For the listing below, give the number of lines that contain the word "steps" and no other text.

- - - - - - -

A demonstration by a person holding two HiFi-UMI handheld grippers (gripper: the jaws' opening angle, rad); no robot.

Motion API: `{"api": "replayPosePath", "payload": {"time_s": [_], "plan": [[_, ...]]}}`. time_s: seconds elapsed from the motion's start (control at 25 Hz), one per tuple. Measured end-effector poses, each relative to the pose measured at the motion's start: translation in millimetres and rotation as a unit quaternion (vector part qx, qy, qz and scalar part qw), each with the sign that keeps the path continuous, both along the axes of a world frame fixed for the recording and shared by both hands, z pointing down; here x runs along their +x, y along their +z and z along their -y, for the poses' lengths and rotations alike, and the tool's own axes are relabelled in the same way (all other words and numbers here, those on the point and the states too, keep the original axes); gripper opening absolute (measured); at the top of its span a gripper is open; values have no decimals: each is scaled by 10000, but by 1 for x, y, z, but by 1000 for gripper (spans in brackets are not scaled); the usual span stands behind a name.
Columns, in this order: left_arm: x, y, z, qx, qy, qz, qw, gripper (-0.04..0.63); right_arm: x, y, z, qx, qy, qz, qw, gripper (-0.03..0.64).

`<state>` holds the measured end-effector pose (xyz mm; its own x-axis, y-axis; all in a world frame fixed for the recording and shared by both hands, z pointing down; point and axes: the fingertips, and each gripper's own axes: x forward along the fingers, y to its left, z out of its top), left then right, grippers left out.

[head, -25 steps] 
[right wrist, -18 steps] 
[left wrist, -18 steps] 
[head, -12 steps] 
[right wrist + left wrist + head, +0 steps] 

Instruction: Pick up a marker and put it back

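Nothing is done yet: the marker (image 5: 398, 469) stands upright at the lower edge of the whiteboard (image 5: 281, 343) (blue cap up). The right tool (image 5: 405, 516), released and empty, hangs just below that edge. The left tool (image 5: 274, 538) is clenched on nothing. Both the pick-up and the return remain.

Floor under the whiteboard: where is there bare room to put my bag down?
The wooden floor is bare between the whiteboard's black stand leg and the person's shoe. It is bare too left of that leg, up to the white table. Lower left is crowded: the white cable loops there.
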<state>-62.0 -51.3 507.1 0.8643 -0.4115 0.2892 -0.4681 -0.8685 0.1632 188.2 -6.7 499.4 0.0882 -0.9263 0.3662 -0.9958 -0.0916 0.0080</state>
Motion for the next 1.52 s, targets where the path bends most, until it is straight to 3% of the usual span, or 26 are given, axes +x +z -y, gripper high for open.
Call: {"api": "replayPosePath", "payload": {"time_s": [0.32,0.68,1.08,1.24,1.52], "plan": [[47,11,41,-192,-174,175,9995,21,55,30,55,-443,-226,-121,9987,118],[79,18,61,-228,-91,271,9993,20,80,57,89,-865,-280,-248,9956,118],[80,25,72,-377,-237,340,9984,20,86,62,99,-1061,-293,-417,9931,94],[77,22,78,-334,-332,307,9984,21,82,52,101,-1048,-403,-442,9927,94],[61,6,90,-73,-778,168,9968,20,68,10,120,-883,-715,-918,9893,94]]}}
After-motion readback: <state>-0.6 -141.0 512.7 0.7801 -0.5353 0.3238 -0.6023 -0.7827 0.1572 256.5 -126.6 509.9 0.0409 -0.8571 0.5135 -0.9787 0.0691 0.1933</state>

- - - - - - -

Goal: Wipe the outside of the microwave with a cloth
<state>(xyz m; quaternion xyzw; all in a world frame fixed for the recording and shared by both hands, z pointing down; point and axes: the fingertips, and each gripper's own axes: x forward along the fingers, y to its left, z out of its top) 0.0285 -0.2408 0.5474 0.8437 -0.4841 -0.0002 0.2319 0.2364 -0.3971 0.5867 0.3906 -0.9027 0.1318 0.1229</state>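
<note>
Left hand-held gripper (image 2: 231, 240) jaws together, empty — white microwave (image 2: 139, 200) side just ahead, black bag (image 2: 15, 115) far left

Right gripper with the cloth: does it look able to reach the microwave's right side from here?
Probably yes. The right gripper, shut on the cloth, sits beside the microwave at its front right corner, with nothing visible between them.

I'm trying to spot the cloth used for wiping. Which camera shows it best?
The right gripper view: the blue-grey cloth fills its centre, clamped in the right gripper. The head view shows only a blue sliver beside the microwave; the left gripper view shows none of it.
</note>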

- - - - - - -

■ RESPONSE FOR THIS EXERCISE: 5